_WHAT YOU SHOULD DO_
The expected output is a verbatim reprint of the lines from the beginning of the data that follows through the line that contains "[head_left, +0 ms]".

+++ STORED DATA +++

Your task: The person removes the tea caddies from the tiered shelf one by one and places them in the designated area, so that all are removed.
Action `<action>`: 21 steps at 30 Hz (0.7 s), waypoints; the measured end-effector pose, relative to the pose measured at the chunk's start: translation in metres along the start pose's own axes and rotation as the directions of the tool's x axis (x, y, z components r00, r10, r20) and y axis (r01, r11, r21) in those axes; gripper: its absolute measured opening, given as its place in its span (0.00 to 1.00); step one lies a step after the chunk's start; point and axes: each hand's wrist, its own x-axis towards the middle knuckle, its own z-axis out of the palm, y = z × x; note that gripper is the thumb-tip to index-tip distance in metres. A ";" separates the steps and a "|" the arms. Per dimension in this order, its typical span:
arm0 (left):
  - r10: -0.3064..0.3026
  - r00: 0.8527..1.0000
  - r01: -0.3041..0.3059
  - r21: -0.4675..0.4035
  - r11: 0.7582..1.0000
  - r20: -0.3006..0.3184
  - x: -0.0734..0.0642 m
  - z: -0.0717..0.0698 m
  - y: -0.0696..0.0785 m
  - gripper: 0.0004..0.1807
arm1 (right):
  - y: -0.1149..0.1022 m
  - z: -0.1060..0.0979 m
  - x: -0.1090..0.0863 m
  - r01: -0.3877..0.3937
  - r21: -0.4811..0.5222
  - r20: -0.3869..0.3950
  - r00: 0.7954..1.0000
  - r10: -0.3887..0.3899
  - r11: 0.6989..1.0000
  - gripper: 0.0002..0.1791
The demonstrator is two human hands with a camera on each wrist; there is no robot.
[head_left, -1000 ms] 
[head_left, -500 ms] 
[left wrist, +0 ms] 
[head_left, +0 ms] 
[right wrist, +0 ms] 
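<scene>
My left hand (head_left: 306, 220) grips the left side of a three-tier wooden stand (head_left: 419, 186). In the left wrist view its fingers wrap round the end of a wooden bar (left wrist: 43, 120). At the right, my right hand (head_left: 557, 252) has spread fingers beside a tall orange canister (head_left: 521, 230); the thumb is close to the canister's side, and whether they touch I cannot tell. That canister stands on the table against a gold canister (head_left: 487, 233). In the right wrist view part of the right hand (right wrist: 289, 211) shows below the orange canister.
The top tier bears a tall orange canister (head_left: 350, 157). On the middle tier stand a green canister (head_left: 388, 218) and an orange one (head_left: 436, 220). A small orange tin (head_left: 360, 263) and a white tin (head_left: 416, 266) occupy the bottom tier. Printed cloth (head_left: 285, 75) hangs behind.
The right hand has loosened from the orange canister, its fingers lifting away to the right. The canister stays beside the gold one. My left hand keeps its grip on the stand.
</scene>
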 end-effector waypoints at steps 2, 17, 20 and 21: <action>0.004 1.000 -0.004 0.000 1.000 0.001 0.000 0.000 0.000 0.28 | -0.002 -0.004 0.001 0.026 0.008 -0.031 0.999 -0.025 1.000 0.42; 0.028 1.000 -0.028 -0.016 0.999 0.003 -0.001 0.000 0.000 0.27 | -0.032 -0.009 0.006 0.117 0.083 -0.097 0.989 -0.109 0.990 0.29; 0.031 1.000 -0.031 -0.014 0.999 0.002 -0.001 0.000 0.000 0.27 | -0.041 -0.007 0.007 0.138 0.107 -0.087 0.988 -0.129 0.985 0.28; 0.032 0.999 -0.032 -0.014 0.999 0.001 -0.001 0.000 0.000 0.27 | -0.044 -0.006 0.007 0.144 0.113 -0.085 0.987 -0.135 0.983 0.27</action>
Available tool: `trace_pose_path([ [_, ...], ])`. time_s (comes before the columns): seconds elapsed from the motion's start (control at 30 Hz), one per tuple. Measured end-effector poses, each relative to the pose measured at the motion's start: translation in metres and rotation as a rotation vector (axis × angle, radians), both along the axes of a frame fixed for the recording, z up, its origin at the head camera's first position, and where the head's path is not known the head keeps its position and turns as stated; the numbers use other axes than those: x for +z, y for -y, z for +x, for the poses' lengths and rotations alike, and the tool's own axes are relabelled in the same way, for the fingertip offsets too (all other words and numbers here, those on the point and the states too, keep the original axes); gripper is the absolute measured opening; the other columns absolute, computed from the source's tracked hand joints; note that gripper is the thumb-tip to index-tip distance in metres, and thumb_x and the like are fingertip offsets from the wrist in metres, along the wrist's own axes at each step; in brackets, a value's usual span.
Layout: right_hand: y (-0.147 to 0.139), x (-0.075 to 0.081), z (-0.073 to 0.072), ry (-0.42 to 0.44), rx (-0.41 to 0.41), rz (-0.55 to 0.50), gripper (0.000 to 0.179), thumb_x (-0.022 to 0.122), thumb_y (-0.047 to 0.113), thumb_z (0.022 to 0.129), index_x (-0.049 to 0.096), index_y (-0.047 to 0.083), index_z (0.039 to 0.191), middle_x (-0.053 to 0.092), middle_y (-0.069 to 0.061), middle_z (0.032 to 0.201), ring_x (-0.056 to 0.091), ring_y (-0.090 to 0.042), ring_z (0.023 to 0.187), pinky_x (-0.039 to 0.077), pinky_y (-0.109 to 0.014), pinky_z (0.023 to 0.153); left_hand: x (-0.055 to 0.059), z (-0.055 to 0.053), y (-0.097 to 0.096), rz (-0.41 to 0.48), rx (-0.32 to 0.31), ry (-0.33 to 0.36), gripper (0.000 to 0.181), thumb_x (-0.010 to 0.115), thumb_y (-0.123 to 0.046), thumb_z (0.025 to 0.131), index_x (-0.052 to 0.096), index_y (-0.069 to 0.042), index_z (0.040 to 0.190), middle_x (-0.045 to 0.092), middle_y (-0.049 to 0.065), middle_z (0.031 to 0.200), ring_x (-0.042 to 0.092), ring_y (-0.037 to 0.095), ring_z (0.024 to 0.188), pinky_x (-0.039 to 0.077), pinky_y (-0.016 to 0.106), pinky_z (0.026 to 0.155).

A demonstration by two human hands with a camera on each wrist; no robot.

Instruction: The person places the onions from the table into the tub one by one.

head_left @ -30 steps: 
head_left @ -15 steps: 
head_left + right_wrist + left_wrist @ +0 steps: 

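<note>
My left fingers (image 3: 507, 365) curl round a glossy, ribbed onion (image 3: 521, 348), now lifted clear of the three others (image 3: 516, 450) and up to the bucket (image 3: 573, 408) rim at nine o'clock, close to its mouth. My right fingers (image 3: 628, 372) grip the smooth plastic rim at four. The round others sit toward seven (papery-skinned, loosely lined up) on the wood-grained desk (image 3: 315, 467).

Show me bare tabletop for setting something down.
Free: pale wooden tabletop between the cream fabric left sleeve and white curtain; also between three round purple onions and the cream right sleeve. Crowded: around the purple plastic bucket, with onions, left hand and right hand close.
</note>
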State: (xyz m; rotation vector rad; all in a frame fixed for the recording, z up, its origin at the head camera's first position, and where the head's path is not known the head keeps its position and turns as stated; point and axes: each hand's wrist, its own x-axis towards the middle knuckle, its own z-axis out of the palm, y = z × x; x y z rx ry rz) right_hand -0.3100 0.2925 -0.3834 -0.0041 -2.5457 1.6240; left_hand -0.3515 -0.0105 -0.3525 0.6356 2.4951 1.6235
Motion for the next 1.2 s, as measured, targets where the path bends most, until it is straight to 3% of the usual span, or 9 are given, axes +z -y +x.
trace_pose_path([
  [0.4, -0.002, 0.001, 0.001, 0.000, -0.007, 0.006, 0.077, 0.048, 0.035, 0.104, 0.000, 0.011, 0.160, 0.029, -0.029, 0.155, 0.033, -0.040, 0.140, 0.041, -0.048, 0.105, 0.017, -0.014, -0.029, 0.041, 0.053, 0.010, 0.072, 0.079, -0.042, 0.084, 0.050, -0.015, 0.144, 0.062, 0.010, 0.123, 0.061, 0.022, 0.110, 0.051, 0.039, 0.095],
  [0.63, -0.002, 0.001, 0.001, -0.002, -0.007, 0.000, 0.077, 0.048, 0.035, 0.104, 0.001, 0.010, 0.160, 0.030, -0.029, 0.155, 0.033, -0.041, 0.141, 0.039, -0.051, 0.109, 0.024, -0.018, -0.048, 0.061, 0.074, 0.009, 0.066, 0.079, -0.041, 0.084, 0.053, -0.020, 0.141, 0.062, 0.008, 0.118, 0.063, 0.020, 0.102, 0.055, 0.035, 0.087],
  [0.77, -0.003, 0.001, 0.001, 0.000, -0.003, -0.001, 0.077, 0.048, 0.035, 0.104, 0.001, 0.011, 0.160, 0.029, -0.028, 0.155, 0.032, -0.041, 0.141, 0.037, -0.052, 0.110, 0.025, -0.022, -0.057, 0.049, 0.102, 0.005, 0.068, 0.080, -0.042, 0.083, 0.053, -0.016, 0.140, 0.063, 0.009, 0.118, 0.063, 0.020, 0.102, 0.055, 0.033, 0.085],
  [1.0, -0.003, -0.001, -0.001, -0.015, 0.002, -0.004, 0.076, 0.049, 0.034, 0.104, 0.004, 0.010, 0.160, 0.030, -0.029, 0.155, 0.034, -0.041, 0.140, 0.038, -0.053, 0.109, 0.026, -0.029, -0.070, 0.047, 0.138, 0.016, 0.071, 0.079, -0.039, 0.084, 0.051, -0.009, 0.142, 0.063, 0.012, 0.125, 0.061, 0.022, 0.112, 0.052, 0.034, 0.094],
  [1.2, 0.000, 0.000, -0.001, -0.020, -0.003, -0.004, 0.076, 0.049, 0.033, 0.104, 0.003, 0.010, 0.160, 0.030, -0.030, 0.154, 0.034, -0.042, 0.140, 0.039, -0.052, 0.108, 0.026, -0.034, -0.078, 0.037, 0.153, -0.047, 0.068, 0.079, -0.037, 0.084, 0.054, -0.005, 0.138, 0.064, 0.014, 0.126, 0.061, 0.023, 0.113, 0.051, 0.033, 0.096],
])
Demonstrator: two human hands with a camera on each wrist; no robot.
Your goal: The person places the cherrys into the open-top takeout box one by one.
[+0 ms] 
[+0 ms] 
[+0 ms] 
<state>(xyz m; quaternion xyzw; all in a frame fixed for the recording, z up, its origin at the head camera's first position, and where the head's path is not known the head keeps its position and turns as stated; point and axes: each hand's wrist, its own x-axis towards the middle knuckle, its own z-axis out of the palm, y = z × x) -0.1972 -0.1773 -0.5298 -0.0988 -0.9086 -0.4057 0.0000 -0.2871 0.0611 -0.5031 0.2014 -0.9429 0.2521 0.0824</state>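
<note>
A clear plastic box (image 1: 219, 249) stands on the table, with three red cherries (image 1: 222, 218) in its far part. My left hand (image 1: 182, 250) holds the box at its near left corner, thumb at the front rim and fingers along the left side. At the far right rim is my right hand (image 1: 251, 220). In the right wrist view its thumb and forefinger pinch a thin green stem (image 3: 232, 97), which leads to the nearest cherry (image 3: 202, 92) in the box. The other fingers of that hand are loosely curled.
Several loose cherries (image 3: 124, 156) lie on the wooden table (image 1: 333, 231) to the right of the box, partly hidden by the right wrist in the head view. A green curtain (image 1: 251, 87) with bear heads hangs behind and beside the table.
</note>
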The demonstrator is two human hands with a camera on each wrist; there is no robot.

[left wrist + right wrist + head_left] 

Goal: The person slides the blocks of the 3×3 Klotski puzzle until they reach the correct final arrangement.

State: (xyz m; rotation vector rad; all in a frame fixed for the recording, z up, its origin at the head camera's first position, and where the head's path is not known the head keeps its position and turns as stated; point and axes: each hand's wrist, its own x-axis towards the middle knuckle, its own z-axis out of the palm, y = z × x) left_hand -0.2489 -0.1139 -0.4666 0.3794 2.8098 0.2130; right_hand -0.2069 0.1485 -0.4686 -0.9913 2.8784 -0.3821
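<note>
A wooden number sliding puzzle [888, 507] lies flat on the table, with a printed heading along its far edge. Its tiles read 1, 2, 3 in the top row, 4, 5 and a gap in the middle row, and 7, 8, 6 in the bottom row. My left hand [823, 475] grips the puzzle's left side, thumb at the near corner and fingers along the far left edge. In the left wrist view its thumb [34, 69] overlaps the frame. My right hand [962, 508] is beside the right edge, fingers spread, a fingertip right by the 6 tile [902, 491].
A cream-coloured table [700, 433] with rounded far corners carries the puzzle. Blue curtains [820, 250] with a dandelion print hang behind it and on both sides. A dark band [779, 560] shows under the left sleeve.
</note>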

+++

_FINAL ANSWER_
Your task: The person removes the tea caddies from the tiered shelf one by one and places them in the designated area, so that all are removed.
Action `<action>`: 21 steps at 30 Hz (0.7 s), waypoints; the measured end-effector pose, relative to the pose measured at the chunk's start: translation in metres along the start pose's own axes and rotation as the directions of the tool's x axis (x, y, z components r00, r10, r20) and y axis (r01, r11, r21) in those axes; gripper: its absolute measured opening, given as its place in its span (0.00 to 1.00); step one lies a step after the chunk's start; point and axes: each hand's wrist, its own x-axis towards the middle knuckle, its own z-axis out of the palm, y = z × x; note that gripper is the thumb-tip to index-tip distance in metres. A ";" separates the steps and a "|" the arms. Per dimension in this order, its typical span:
arm0 (left):
  - r10: -0.3064..0.3026
  - r00: 0.8527..1.0000
  - r01: -0.3041..0.3059
  - r21: -0.4675..0.4035
  - r11: 0.7582..1.0000
  - r20: -0.3006..0.3184
  - x: -0.0734..0.0642 m
  - z: -0.0717..0.0698 m
  - y: -0.0696..0.0785 m
  - gripper: 0.0004..0.1807
arm1 (right):
  - y: -0.1149..0.1022 m
  - z: -0.1060..0.0979 m
  - x: -0.1090..0.0863 m
  - r01: -0.3877..0.3937
  - r21: -0.4811..0.5222
  - r20: -0.3869..0.3950
  - r00: 0.7954..1.0000
  - r10: -0.3887..0.3899
  - r11: 0.6989..1.0000
  - gripper: 0.0002..0.1791
The demonstrator is two human hands with a camera on each wrist; there is no robot.
[head_left, -1000 ms] 
[head_left, -500 ms] 
[left wrist, +0 ms] 
[head_left, +0 ms] 

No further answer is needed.